**WHAT YOU HAVE TO DO**
You are asked to write out the full listing exactly as it stands.

**AVAILABLE DATA**

***

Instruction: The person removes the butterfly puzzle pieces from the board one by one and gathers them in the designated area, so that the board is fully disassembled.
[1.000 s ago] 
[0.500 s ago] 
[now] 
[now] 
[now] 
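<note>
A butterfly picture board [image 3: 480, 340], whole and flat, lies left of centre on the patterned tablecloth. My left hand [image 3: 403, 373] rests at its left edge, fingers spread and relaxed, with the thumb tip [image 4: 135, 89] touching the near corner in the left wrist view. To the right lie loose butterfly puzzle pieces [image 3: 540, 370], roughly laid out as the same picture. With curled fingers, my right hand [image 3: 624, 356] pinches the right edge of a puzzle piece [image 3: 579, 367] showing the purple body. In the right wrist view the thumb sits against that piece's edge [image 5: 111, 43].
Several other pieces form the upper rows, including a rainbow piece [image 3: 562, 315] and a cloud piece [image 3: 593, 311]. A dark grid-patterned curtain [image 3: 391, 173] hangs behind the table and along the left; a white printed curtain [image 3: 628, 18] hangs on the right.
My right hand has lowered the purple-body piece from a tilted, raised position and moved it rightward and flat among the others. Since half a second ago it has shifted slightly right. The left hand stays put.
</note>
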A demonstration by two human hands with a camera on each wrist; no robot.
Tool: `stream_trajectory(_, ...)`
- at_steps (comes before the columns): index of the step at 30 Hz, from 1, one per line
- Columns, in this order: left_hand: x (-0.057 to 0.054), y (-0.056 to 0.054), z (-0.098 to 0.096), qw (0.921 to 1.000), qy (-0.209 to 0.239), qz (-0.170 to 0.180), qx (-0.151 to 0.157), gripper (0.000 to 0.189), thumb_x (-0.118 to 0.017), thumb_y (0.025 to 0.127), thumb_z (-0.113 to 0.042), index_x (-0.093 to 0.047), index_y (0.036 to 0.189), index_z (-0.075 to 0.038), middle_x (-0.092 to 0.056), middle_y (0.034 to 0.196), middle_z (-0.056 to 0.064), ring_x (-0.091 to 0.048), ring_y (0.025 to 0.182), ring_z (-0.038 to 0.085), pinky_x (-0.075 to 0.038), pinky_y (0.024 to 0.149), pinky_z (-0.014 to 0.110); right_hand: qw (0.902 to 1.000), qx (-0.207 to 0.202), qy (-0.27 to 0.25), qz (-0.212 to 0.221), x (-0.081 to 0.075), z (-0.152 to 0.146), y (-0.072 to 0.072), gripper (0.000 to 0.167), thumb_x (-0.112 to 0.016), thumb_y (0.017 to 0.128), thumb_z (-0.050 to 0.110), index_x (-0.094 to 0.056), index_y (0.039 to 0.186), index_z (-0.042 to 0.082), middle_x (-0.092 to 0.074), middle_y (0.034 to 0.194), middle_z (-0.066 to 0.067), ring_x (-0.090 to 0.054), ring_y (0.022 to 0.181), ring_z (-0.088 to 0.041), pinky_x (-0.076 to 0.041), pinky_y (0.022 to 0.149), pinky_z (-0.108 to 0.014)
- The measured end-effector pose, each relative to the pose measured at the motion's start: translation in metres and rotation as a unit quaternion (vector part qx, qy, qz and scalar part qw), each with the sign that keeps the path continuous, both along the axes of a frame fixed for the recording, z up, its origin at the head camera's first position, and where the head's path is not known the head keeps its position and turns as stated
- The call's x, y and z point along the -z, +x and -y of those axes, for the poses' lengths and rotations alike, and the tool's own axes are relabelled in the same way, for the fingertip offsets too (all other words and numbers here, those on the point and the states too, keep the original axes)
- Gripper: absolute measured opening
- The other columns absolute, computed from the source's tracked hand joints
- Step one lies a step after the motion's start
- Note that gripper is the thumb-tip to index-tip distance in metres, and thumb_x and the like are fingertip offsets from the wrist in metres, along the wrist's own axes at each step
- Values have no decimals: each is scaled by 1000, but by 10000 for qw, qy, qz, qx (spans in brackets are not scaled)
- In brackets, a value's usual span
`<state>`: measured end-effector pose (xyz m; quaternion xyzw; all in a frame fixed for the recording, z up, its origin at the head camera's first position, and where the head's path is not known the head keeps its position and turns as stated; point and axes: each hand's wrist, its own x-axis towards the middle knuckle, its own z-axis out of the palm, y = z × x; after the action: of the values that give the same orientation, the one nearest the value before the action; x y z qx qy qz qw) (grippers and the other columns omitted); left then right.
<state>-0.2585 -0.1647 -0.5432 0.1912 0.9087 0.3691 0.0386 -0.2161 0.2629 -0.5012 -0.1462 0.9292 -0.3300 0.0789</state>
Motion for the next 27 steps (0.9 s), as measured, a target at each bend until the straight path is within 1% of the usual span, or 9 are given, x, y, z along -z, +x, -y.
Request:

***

**SOLUTION FOR THIS TASK**
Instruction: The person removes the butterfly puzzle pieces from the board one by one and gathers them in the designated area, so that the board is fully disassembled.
[1.000 s ago] 
[0.500 s ago] 
[now] 
[now] 
[now] 
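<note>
A butterfly picture board [image 3: 480, 340], whole and flat, lies left of centre on the patterned tablecloth. My left hand [image 3: 403, 373] rests at its left edge, fingers spread and relaxed, with the thumb tip [image 4: 135, 89] touching the near corner in the left wrist view. To the right lie loose butterfly puzzle pieces [image 3: 540, 370], roughly laid out as the same picture. With curled fingers, my right hand [image 3: 624, 356] pinches the right edge of a puzzle piece [image 3: 579, 367] showing the purple body. In the right wrist view the thumb sits against that piece's edge [image 5: 111, 43].
Several other pieces form the upper rows, including a rainbow piece [image 3: 562, 315] and a cloud piece [image 3: 593, 311]. A dark grid-patterned curtain [image 3: 391, 173] hangs behind the table and along the left; a white printed curtain [image 3: 628, 18] hangs on the right.
My right hand has lowered the purple-body piece from a tilted, raised position and moved it rightward and flat among the others. Since half a second ago it has shifted slightly right. The left hand stays put.
</note>
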A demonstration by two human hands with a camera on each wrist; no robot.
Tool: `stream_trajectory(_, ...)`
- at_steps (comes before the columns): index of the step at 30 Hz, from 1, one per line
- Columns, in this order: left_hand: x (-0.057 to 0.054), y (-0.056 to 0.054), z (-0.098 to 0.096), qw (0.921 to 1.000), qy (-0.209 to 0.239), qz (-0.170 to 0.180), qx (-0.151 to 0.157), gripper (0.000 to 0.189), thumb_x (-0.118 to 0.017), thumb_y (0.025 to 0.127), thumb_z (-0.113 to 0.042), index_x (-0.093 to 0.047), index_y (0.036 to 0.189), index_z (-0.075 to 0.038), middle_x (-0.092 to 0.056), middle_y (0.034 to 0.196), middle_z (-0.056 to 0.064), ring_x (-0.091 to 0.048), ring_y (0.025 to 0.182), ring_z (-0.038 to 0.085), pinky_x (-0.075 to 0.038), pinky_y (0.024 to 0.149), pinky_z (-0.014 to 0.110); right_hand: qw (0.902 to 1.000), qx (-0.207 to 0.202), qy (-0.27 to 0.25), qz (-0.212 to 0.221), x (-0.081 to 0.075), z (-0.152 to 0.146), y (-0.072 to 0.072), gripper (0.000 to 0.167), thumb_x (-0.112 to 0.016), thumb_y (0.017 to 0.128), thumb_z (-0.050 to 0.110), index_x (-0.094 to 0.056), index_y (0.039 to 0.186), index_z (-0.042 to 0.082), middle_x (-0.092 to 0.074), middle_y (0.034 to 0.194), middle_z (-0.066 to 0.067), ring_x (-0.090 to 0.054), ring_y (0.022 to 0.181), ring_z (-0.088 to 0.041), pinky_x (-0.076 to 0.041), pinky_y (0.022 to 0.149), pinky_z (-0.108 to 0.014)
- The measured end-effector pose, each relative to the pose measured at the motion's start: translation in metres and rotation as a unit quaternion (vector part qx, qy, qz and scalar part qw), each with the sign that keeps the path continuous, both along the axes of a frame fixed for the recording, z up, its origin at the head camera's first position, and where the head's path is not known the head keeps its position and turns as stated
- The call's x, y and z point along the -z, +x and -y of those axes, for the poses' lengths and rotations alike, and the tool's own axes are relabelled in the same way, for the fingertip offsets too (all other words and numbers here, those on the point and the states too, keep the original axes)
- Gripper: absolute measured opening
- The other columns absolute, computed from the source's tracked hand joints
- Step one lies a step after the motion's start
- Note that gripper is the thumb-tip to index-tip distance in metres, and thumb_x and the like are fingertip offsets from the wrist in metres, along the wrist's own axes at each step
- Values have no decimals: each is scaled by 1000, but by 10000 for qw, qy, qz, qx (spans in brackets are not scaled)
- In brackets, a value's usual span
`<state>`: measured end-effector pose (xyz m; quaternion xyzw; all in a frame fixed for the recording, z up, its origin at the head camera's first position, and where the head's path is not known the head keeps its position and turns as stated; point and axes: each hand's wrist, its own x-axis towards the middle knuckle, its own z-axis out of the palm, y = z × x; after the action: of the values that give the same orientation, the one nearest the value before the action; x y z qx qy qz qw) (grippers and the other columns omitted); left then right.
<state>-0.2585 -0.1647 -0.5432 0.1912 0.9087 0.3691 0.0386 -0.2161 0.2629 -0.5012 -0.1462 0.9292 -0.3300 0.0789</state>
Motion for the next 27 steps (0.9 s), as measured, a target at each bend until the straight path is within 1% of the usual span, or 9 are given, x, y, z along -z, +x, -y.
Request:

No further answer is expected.